On November 12, 1948, an international war crimes
tribunal in Tokyo passes death sentences on seven Japanese military and
government officials, including General Hideki Tojo, who served as premier of
Japan from 1941 to 1944. The trials lasted 30 months with all 25 Japanese
defendants being found guilty of various war crimes. In addition to the death
sentences imposed on Tojo and others principals, such as Iwane Matsui, who
organized the Rape of Nanking, and Heitaro Kimura, who brutalized Allied
prisoners of war, 16 others were sentenced to life imprisonment and various
other lesser sentences.
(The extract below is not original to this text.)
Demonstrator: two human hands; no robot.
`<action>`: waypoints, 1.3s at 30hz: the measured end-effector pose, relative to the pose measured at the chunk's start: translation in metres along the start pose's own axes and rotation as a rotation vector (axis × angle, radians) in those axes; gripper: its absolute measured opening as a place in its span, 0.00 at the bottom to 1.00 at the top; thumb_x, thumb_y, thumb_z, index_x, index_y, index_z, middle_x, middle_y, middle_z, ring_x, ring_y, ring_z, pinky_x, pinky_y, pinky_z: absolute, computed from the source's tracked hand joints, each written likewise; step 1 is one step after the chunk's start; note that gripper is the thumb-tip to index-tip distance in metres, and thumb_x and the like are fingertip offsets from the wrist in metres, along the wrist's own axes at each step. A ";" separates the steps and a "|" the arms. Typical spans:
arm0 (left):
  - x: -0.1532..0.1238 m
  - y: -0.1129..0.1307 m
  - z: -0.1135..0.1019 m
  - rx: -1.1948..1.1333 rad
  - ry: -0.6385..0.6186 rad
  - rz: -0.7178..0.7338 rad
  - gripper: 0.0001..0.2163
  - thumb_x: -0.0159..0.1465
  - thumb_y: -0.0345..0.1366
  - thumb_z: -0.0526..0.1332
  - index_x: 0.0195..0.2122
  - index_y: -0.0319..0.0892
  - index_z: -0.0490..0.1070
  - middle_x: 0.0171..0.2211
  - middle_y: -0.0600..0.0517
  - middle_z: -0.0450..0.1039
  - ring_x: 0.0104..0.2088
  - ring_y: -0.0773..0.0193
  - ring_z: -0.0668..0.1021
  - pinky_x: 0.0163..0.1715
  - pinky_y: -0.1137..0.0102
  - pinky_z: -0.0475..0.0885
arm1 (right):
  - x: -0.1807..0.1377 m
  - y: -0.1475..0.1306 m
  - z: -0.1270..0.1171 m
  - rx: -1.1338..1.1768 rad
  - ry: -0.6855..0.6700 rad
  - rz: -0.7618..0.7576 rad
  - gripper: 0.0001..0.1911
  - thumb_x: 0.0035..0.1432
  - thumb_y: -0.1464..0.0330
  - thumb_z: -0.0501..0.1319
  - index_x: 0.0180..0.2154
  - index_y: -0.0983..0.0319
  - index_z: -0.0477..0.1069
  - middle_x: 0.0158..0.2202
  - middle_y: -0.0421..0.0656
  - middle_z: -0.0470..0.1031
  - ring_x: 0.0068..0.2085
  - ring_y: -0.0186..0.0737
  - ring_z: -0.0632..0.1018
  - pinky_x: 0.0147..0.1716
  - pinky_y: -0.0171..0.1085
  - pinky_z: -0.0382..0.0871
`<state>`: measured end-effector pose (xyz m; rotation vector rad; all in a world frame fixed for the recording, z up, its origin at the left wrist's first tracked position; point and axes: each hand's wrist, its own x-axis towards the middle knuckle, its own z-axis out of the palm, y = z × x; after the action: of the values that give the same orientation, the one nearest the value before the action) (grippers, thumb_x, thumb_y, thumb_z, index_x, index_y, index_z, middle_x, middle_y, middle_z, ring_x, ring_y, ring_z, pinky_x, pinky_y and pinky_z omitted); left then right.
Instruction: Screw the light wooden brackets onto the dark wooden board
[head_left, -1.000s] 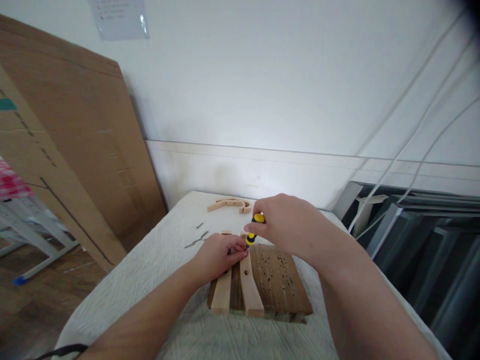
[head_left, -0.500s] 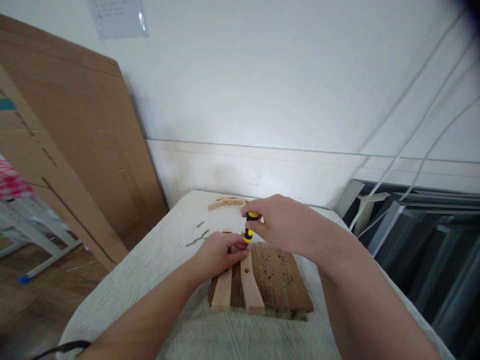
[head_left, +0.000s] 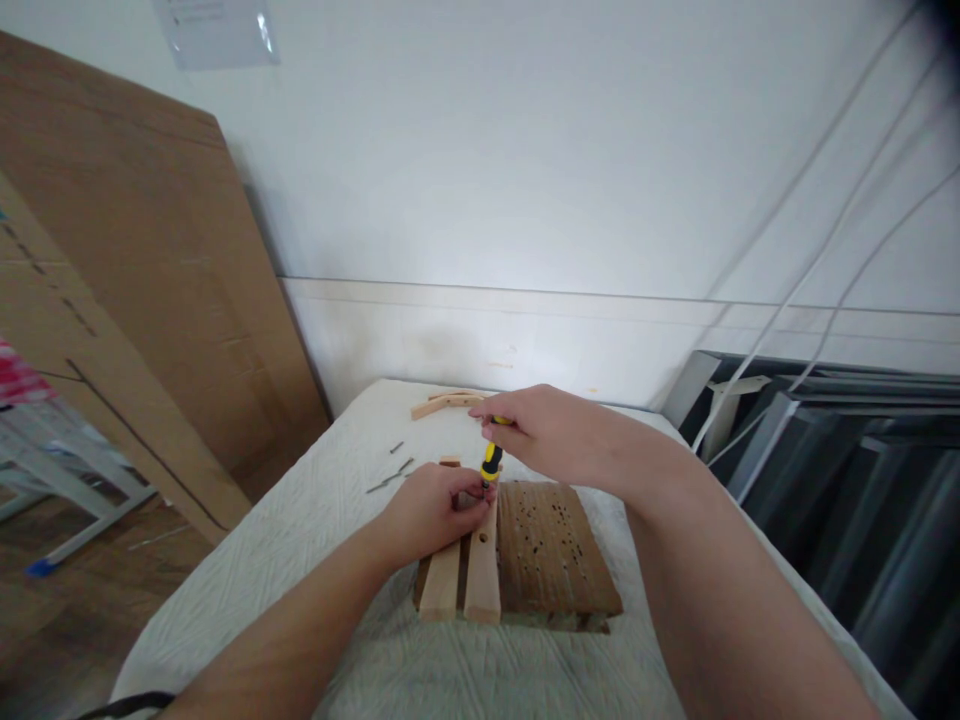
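My right hand (head_left: pixel 551 435) is closed round a yellow and black screwdriver (head_left: pixel 490 464), held upright with its tip down at the far end of a light wooden slat (head_left: pixel 484 570). My left hand (head_left: pixel 435 510) is pinched at that same spot, fingers pressed on the slat's far end right under the screwdriver tip. A second light slat (head_left: pixel 441 590) lies beside the first. Both slats rest on a dark wooden board (head_left: pixel 555 550) full of small holes.
The board sits on a table under a white textured cloth (head_left: pixel 315 560). Several screws (head_left: pixel 394 470) lie on the cloth at the left, curved wooden pieces (head_left: pixel 442 403) at the far edge. Big cardboard sheets (head_left: pixel 135 300) lean at the left; metal frames (head_left: pixel 825 450) stand at the right.
The slat under the screwdriver has swung from slanted to nearly parallel with the other slat. My right hand has shifted a little left and lowered over the screwdriver's handle.
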<state>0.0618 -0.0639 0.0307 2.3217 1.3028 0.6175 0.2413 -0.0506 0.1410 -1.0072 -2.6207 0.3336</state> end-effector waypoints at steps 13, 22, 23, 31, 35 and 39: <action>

Unlike the Nuremberg trials in Germany, where there
were four chief prosecutors representing Great Britain, France, the United
States, and the USSR, the Tokyo trial featured only one chief prosecutor, American
Joseph B. Keenan, a former assistant to the U.S. attorney general. However,
other nations, especially China, contributed to the proceedings, and Australian
judge William Flood Webb also presided. In addition to the central Tokyo trial,
various tribunals sitting outside Japan judged 5,000 other Japanese guilty of
war crimes, of whom more than 900 were executed.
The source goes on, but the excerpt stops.